Breaking location barriers
Another significant benefit of using a digital twin is breaking down any previous location barriers. Businesses have gone from having one location to many across the world. Going digital means that key players within your company no longer need to be in the exact physical location. You can tap into the best resources worldwide without the added logistics that come with bringing them all physically together.
Designers across a team can access the same information, and any changes made to a product or process are automatically communicated and updated for all team members. This keeps everyone aligned throughout the design process.
Use cases of using a digital twin
As the technologies that enable digital twins become more cost-effective, more companies are starting to find ways to benefit from them. Digital twins are now deployed and used across multiple industries, including automotive, construction, architecture, manufacturing, healthcare and retail.
There’s no better example of a digital twin application than how the manufacturing industry uses the technology. Digital twins are revolutionizing the industry by empowering product development, predictive maintenance, unique design and large scale personalization.
During product development, engineers can quickly test the feasibility of a product before it’s launched or even gone for consumer testing. Getting these results early on allows them to fine-tune the design and produce more successful products.
Testing cars have become incredibly complex in the automotive industry due to the high regulations and compliance protocols required. Digital twins optimize that process and help inform future decisions through the support of real-world data. Engineers can test new vehicle concepts long before they make it to a physical testing track. For example, automaker Maserati has used virtual modeling and simulation to reduce the number of expensive, real-world prototypes and test drives, cutting vehicle development time by 30%.
Digital twins are also used in the healthcare industry, where researchers can’t always take new products or procedures and apply them without proper testing. It can also be used to help develop new strategies, such as optimizing hospital staff and processes to meet fluctuating demands. For example, during the initial stages of the COVID-19 pandemic, creating a digital twin of hospital operations helped operators examine performance and problems which they could then apply to the real world to better prepare and support hospitals.
In construction, digital twins are used to assist construction crews better plan out projects and understand how they’re progressing in real-time. The models created are used to inform engineers about what is and what isn’t going to work, allowing them to make those changes without delaying construction times.
On one project for CRB, a construction provider for the biotech industry, the use of digital twins reduced the number of onsite engineers from 10 to 1, reduced travel costs by 33%, and expedited design by three weeks.
In the energy and process industries, physics-based digital twins are used to determine optimal equipment designs before production.
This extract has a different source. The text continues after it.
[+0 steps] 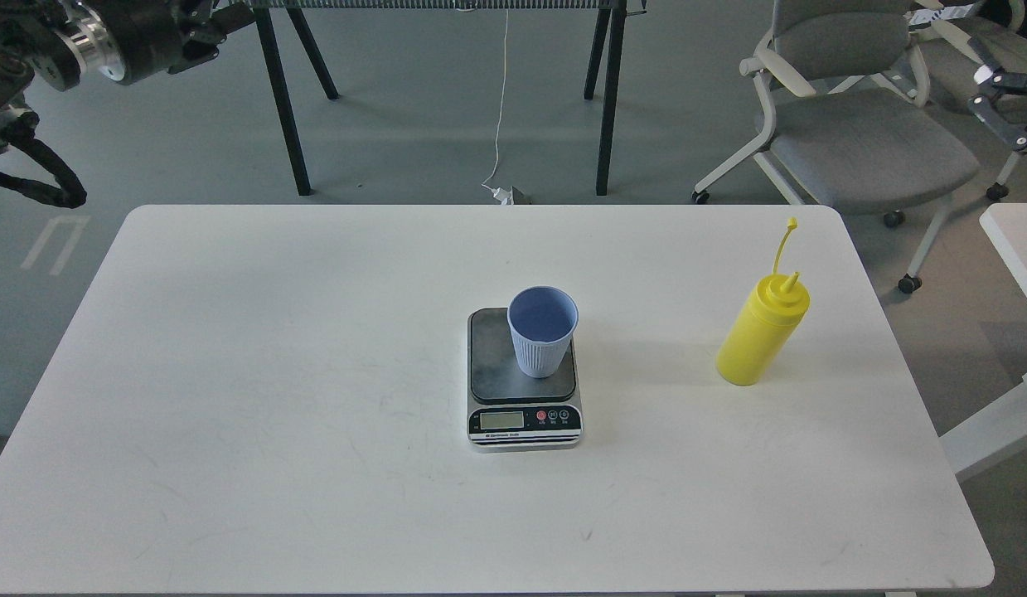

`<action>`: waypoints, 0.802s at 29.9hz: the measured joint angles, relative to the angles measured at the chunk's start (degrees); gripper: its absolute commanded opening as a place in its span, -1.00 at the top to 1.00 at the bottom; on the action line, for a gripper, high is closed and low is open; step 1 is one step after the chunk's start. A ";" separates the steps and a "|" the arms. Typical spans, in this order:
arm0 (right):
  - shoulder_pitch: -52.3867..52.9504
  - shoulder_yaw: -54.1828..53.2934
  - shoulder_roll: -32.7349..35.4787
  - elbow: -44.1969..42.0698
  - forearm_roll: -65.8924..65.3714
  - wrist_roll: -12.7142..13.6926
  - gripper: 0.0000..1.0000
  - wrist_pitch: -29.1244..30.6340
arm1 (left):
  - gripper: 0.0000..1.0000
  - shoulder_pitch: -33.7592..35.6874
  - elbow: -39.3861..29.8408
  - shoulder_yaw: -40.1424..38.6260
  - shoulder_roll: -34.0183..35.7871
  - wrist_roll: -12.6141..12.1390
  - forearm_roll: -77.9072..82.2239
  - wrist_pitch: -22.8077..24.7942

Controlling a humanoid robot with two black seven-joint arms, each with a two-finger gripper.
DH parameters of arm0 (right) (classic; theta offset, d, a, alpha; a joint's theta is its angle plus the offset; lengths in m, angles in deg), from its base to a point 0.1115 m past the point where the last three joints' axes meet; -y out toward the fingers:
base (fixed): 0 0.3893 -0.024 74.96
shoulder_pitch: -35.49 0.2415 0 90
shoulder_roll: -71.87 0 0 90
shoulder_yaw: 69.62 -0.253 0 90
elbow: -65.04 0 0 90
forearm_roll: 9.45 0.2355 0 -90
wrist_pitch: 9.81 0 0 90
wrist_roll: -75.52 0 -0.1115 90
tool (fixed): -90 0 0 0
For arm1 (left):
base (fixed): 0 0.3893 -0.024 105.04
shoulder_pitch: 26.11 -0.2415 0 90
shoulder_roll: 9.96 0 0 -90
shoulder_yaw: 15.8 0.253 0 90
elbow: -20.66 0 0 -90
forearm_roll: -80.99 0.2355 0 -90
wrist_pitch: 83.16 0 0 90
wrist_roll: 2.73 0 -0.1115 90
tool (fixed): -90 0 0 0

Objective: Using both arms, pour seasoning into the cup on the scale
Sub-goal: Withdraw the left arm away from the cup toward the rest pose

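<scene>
The light-blue ribbed cup (543, 332) stands upright on the dark top plate of the silver scale (523, 419) at the table's middle. It looks empty. The yellow seasoning bottle (762, 330) stands upright on the table's right side, its nozzle uncapped and its cap strap sticking up. My left gripper (219, 29) is high at the top left, far from the table, dark and end-on. My right gripper (998, 95) shows at the top right edge, beyond the table, its two fingers apart and empty. Neither touches anything.
The white table (273, 373) carries only the scale, cup and bottle. Behind it are black table legs (281, 99), a hanging white cable (501, 99) and grey office chairs (861, 141). Another white table's corner (1019, 240) is at the right.
</scene>
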 measured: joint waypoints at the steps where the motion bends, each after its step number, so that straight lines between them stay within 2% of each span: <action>1: -0.66 -0.02 0.73 0.00 3.66 -0.11 -0.98 0.00 | -1.00 -0.88 0.01 -0.54 0.33 0.00 0.00 0.00; 7: -6.48 -0.04 2.25 -1.58 18.31 -1.57 -0.98 0.02 | -1.00 -5.09 0.01 -1.36 0.96 0.00 -0.08 0.00; 14: -18.47 0.13 0.21 -1.83 20.93 -4.73 -0.98 0.03 | -1.00 -7.22 0.01 -1.38 0.75 0.01 -0.09 0.00; 20: -29.88 0.18 -4.38 -2.33 20.66 -4.08 -0.98 0.03 | -1.00 -8.20 0.02 -1.39 0.45 0.01 -0.01 0.00; 24: -34.56 0.35 -9.79 -2.01 19.54 -0.84 -0.98 0.03 | -1.00 -8.81 0.00 -1.39 0.17 0.01 -0.01 0.01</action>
Engineers can capture the complexity of the industry and use it to explore design and operating spaces to find optimum conditions.
Making complexity possible through simulation
The virtual and physical worlds of design and manufacturing are moving closer and closer together. To remain competitive, companies have no option but to innovate and embrace the complexity that comes with innovation. Digital twins manage this complexity by validating the most complex products and processes.
Going digital can help make a company more agile and quicker to respond to complex market needs and customer demands. Having a real-world virtual model to extract actionable data has become invaluable. Digital twins are shaping our future and make complexity possible.